### What to do
Your task is to copy the lines of the data below from the line holding "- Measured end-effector" through the line holding "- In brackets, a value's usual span", inclusive, exactly and with nothing added.
* * * *
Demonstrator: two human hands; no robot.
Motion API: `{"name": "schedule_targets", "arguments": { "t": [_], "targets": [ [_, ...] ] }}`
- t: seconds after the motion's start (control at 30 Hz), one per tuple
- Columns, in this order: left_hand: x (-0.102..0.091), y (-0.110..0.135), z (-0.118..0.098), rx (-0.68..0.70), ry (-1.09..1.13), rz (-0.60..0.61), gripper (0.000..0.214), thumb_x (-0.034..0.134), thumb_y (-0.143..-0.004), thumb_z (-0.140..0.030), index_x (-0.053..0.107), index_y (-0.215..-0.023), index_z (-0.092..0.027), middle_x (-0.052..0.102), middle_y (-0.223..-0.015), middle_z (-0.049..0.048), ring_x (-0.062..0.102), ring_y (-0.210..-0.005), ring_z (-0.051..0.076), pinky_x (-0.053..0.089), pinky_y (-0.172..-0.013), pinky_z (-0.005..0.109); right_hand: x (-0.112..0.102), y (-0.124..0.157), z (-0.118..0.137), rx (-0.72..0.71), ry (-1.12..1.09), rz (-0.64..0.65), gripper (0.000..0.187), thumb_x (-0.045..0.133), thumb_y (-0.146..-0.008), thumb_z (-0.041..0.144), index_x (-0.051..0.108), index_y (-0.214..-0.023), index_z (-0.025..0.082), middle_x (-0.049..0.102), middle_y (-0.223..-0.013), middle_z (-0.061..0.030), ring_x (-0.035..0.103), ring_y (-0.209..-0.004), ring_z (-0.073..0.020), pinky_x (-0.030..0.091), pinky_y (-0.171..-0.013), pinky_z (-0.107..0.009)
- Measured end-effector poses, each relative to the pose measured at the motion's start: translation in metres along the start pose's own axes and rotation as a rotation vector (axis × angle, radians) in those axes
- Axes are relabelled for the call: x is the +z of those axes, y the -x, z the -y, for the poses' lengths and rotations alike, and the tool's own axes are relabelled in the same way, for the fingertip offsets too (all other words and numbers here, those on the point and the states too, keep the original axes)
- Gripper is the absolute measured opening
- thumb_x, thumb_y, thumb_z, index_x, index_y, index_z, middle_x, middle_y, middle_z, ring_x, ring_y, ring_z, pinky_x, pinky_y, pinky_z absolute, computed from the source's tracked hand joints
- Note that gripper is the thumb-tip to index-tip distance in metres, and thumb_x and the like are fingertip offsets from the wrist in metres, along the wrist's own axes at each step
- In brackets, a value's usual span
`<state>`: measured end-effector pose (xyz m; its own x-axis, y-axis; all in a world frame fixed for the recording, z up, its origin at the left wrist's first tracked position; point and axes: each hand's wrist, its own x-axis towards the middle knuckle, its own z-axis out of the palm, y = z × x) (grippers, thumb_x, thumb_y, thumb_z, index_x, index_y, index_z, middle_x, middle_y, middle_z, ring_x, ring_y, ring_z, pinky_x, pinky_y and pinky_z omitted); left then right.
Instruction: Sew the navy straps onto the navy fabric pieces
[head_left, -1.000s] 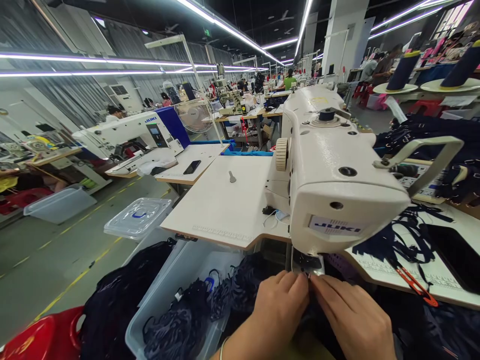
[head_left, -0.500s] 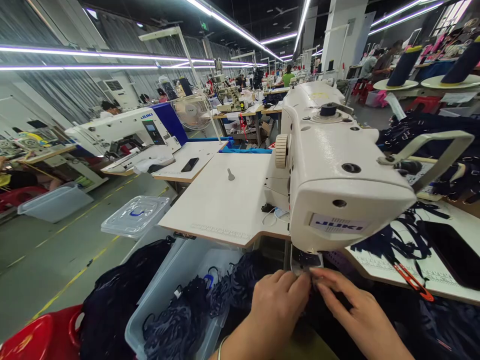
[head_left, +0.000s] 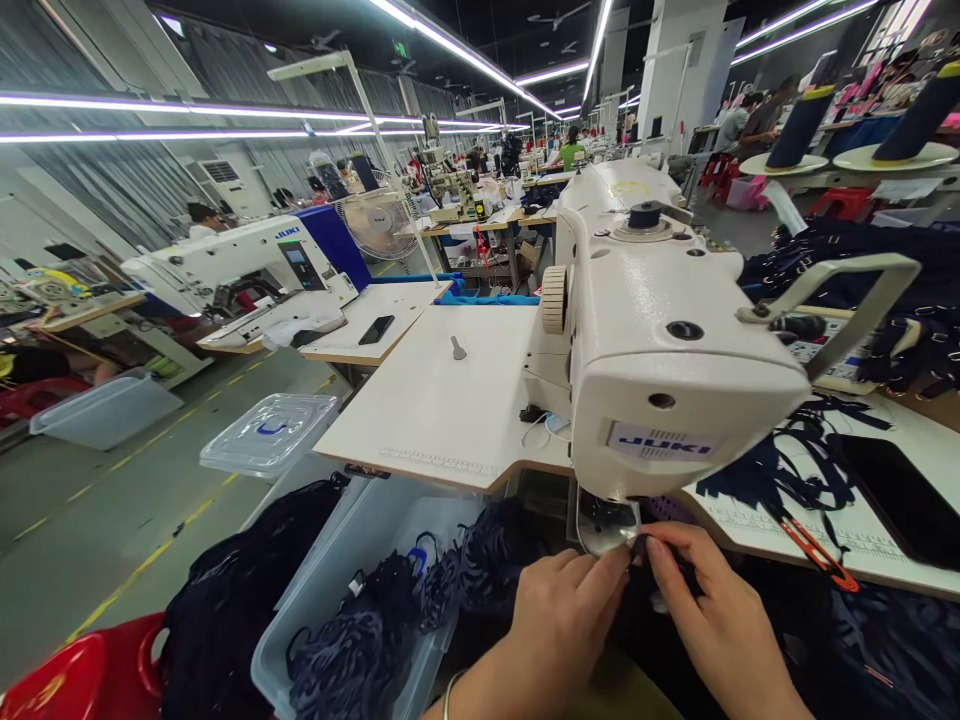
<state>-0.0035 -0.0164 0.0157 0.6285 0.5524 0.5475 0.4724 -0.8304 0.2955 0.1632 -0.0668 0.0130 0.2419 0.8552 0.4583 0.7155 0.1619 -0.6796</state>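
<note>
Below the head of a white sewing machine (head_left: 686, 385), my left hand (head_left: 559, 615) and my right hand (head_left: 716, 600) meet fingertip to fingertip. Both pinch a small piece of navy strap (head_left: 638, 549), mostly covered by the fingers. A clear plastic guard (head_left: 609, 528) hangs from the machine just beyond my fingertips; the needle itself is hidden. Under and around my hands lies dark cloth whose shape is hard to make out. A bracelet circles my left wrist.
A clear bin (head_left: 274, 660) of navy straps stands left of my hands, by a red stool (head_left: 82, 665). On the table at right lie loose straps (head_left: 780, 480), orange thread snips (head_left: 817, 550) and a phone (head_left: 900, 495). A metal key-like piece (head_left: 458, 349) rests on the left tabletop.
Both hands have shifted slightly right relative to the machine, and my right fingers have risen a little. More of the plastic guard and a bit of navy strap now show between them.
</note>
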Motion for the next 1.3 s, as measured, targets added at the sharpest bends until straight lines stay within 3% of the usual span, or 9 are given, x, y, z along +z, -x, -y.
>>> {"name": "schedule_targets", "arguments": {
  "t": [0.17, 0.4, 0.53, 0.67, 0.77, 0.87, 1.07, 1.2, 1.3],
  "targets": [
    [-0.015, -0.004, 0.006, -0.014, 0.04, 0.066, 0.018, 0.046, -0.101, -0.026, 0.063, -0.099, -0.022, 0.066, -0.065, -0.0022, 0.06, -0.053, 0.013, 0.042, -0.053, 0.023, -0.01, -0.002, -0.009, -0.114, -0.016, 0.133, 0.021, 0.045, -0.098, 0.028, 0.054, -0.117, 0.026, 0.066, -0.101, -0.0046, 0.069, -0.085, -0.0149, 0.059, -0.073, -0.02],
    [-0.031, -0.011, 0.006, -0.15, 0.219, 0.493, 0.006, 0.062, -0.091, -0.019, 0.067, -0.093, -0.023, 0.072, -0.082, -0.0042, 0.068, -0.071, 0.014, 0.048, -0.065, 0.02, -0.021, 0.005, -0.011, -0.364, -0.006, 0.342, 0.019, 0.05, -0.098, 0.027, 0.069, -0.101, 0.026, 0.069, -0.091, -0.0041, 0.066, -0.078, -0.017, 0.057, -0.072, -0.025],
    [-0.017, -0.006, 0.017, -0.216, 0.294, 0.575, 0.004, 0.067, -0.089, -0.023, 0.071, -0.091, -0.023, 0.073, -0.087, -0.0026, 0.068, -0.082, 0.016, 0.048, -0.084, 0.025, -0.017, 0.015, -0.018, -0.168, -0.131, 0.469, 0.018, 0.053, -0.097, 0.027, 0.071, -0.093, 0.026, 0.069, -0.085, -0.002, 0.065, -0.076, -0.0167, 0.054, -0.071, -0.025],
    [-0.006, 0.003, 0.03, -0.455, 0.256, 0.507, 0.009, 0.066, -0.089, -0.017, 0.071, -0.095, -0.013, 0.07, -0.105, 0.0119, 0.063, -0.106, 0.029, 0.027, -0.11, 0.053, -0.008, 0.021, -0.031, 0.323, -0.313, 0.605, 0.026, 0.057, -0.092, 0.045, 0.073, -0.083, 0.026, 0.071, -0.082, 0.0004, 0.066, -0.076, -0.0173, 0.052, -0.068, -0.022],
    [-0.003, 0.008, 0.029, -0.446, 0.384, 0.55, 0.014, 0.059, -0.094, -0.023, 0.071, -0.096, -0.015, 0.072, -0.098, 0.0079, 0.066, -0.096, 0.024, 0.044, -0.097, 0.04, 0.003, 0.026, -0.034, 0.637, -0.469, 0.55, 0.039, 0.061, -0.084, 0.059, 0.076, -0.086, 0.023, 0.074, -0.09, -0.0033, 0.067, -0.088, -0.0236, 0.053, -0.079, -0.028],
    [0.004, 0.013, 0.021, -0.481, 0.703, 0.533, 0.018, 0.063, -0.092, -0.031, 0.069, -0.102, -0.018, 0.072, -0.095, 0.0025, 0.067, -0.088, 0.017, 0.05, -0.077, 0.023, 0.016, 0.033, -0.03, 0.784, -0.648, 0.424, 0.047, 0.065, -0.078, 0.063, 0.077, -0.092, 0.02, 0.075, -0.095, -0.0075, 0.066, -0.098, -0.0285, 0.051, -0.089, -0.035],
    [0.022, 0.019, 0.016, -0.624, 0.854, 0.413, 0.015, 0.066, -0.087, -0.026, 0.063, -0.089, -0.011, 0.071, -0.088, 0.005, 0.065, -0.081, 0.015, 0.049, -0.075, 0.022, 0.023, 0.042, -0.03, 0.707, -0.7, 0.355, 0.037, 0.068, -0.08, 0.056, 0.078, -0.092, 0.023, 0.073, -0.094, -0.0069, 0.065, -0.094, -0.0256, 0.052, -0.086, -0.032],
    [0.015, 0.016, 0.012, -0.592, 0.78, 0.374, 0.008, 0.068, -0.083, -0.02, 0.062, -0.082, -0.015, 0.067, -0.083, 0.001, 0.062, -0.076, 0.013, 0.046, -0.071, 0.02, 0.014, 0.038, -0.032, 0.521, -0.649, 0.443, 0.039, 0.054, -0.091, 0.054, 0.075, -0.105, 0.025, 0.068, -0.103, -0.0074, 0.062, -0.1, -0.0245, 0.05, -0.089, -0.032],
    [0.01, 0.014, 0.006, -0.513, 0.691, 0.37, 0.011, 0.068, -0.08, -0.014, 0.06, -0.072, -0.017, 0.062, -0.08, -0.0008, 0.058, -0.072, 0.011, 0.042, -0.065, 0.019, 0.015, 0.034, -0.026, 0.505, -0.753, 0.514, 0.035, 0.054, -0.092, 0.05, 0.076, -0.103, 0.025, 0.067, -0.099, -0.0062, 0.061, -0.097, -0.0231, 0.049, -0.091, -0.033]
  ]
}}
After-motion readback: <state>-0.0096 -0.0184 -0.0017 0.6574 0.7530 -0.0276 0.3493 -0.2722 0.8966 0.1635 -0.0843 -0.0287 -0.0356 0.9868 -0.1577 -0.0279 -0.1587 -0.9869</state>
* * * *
### Response box
- Measured end-effector poses, each relative to the pose measured at the motion's start: translation in metres along the start pose's own axes and rotation as a rotation vector (axis × angle, radians) in those axes
- Axes are relabelled for the call: x is the +z of those axes, y the -x, z the -y, for the poses' lengths and rotations alike, and the tool's own axes are relabelled in the same way, for the fingertip offsets too (all other words and numbers here, those on the point and the states too, keep the original axes)
- Gripper is the absolute measured opening
- thumb_x, thumb_y, thumb_z, index_x, index_y, index_z, middle_x, middle_y, middle_z, ring_x, ring_y, ring_z, pinky_x, pinky_y, pinky_z absolute, computed from the source's tracked hand joints
- Note that gripper is the thumb-tip to index-tip distance in metres, and thumb_x and the like are fingertip offsets from the wrist in metres, along the wrist's own axes at each step
- In brackets, a value's usual span

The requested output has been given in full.